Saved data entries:
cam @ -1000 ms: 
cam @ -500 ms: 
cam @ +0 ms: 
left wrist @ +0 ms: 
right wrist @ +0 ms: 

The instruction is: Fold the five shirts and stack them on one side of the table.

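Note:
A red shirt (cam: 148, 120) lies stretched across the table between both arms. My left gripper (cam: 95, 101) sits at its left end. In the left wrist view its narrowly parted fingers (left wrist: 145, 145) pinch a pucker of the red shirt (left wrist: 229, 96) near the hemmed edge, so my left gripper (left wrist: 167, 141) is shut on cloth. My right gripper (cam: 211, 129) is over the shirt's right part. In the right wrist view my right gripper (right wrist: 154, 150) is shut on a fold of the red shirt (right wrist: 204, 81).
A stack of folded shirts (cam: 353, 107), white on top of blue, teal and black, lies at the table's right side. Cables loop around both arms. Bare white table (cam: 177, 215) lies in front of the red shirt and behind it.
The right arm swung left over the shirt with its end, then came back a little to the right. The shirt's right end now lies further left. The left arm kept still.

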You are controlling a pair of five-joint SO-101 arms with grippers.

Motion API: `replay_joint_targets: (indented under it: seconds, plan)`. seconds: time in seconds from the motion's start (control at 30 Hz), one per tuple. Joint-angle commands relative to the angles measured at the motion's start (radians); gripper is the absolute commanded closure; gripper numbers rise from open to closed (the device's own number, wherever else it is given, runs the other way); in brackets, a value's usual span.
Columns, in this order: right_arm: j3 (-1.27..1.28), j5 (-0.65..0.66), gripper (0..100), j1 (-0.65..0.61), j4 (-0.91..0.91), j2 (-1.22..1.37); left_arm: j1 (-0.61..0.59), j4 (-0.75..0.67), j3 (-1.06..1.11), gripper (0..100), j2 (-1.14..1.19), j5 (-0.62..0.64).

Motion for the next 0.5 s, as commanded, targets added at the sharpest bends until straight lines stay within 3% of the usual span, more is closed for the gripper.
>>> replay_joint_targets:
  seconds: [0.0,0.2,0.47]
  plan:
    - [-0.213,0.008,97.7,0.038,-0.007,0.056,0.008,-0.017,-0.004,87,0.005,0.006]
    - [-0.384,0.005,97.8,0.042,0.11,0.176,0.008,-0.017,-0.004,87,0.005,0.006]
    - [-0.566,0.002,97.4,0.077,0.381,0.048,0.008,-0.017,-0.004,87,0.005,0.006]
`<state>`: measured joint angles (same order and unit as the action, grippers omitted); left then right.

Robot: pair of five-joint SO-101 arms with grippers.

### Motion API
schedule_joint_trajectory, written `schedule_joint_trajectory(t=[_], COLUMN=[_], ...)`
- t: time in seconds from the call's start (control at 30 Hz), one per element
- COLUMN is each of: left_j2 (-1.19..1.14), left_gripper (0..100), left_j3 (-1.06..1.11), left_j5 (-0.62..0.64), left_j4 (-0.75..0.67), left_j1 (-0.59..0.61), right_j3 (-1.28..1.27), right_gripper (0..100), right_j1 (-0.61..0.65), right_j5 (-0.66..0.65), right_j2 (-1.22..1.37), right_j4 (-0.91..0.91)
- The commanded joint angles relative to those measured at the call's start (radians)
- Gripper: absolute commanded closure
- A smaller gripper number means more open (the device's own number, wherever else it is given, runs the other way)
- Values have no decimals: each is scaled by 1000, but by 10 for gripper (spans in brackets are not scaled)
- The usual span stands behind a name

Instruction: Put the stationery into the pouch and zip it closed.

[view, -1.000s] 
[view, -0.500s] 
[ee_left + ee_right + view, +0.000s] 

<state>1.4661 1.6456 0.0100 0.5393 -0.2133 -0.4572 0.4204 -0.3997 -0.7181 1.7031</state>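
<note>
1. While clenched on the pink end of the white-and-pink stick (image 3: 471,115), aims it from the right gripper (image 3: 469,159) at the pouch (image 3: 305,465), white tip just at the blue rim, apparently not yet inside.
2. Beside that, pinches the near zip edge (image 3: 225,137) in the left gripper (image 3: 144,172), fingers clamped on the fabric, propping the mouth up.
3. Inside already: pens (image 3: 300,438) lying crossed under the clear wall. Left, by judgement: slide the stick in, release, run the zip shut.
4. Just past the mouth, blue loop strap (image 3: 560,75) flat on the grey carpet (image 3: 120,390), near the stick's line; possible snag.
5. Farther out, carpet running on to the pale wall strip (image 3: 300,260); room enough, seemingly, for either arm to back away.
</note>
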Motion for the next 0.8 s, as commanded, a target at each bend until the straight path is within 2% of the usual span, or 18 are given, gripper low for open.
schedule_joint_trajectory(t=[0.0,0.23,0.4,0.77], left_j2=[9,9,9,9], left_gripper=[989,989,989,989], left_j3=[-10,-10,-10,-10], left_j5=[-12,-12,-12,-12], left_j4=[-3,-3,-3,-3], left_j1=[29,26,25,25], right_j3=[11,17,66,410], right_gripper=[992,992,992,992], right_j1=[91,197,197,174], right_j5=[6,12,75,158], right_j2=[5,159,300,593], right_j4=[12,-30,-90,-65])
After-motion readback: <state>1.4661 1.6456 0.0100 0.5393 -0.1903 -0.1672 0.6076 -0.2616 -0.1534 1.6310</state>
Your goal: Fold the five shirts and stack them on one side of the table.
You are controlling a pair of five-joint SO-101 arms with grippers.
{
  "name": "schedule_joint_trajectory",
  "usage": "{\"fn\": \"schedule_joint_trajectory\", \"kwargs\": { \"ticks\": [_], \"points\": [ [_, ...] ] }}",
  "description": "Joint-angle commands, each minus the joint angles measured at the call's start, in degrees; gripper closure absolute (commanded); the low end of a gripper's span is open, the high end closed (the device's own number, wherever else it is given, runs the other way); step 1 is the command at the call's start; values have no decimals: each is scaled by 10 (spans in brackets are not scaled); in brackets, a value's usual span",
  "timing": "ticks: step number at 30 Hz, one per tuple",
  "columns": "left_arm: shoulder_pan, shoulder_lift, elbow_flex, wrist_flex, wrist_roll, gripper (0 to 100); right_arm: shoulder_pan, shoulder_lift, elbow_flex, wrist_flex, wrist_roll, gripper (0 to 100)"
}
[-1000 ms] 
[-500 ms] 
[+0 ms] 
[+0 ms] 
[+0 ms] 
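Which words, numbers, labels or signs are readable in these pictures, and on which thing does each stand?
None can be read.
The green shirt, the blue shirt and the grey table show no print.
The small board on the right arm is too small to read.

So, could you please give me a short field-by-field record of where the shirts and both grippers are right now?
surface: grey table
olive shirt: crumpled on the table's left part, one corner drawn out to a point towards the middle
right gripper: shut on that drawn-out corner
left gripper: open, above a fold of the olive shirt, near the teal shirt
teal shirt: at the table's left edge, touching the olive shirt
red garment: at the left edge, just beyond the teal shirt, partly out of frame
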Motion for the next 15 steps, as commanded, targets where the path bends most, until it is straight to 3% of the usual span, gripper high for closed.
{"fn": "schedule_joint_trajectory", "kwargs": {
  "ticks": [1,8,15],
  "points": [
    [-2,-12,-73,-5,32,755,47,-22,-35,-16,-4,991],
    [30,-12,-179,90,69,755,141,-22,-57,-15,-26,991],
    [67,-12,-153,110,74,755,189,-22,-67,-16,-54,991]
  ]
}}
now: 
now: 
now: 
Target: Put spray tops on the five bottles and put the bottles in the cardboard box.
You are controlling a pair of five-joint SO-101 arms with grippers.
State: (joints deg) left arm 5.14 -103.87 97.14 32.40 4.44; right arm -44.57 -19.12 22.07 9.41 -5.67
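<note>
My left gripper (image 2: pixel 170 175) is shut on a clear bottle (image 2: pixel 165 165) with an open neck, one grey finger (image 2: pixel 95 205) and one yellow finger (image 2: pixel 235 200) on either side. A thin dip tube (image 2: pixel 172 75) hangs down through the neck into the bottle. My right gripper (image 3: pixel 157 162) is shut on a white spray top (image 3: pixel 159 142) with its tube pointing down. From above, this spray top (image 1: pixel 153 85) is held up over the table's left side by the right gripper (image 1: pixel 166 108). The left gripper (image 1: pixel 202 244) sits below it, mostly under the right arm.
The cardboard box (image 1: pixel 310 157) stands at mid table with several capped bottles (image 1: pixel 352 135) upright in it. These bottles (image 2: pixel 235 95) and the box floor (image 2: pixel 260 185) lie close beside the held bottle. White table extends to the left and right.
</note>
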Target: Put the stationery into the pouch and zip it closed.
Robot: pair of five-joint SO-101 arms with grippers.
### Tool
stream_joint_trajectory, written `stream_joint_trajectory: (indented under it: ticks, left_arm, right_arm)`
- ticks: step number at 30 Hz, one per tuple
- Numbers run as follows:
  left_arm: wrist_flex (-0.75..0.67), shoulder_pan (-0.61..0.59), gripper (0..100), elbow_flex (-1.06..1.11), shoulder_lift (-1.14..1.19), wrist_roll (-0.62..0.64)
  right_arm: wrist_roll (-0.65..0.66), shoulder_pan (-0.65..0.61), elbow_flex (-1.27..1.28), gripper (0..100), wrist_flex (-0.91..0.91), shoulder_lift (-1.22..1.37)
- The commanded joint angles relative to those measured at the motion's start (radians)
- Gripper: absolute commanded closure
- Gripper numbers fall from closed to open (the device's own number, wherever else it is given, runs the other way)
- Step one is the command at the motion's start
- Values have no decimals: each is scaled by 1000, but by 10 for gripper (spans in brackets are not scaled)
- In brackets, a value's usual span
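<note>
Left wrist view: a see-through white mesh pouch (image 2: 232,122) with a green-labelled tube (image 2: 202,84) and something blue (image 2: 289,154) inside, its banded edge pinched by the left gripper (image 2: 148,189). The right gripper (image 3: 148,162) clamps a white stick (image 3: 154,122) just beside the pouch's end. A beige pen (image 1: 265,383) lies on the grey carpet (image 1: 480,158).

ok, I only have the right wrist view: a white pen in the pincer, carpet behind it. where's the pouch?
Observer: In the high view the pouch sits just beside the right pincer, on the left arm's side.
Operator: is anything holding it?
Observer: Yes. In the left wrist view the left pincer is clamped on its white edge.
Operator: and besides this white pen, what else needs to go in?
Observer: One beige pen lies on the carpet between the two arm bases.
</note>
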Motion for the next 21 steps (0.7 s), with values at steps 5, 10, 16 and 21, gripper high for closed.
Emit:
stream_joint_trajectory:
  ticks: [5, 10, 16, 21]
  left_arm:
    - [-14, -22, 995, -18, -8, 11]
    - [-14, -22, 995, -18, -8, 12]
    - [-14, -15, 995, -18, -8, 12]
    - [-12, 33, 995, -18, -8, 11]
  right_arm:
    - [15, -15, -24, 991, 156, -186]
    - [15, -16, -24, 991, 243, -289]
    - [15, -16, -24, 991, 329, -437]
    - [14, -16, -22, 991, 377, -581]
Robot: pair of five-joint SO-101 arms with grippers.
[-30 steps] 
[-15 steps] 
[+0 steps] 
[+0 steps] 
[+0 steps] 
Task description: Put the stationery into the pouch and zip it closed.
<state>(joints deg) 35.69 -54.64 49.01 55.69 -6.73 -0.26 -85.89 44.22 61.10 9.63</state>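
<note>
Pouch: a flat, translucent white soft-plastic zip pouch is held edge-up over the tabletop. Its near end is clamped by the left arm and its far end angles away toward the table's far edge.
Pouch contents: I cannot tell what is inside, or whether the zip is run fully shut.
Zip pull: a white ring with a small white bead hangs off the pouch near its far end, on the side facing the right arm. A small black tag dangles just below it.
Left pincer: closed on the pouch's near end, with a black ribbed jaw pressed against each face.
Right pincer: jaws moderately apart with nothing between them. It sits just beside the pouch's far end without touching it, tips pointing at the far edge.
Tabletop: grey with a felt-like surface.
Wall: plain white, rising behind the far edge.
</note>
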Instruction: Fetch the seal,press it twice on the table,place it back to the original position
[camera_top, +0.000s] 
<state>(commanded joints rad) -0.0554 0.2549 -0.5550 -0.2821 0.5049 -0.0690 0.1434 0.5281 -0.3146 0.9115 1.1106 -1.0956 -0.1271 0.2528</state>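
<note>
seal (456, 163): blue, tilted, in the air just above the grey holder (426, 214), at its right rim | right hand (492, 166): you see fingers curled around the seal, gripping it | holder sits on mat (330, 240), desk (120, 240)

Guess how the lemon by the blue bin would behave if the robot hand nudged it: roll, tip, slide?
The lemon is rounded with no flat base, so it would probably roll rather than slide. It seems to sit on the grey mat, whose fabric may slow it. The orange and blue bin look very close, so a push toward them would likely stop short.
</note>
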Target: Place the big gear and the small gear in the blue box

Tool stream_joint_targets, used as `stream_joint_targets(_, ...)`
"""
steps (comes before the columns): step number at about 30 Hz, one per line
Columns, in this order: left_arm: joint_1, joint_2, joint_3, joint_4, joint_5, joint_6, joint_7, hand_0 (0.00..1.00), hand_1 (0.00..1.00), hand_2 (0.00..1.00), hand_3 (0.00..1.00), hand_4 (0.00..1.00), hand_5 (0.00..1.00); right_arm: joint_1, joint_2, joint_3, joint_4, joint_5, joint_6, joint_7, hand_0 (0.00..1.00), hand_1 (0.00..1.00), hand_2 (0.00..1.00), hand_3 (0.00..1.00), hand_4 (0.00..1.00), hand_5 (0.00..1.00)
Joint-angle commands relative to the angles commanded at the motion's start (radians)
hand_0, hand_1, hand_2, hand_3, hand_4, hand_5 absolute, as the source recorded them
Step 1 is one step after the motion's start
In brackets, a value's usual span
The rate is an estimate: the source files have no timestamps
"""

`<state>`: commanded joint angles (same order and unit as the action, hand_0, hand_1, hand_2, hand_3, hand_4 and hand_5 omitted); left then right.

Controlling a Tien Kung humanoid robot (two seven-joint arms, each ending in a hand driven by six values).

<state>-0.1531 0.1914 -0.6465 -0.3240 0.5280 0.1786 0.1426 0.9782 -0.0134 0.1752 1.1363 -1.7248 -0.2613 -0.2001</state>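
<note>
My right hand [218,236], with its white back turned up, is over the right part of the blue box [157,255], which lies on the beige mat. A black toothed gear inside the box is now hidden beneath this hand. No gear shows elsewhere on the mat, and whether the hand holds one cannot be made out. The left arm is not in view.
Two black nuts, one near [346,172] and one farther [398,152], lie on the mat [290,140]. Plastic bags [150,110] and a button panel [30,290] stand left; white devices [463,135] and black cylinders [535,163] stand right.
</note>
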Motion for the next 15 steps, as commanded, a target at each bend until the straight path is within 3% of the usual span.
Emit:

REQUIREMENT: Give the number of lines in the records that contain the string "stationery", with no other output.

WRITTEN REPLY: 3